Exercise prompt: Print the lines exactly. Start at the first line of the material below, end with the line that contains "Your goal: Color", and skip all pictures.

Given information:
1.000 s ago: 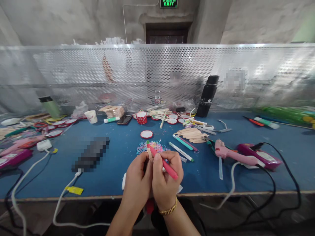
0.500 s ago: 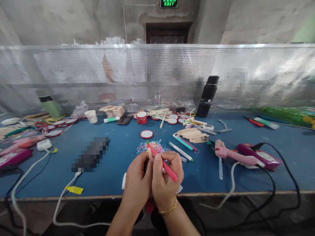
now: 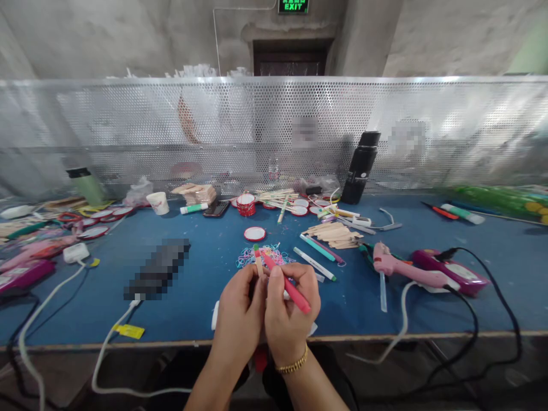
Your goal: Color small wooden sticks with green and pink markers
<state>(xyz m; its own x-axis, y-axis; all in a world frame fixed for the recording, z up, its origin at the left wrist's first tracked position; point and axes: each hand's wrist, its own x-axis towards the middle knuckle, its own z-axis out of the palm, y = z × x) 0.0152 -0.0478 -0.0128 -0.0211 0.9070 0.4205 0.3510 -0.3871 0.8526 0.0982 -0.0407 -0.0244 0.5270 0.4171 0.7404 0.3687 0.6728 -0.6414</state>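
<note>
My left hand pinches a wooden craft stick that points upward and away. The stick has a green tip with a red band just below it. In my right hand is a pinkish-red marker pen, its tip beside the stick's coloured end; whether they touch I cannot tell. Both hands are close together above the near part of the table. Right behind them lies a pile of colourful small loops, partly hidden by my fingers. A white object under my hands is mostly covered.
Beyond the loops lies a red-rimmed white disc. To the right are pens, a stack of craft sticks and a pink glue gun with cables. At left lies a blurred dark device on a white cable. A black bottle stands behind.
The marker's tip has shifted slightly right, away from the stick, and a red band below the green tip now shows. Both hands keep their hold.
</note>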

Result for this exercise:
1.000 s ago: 
0.500 s ago: 
now: 
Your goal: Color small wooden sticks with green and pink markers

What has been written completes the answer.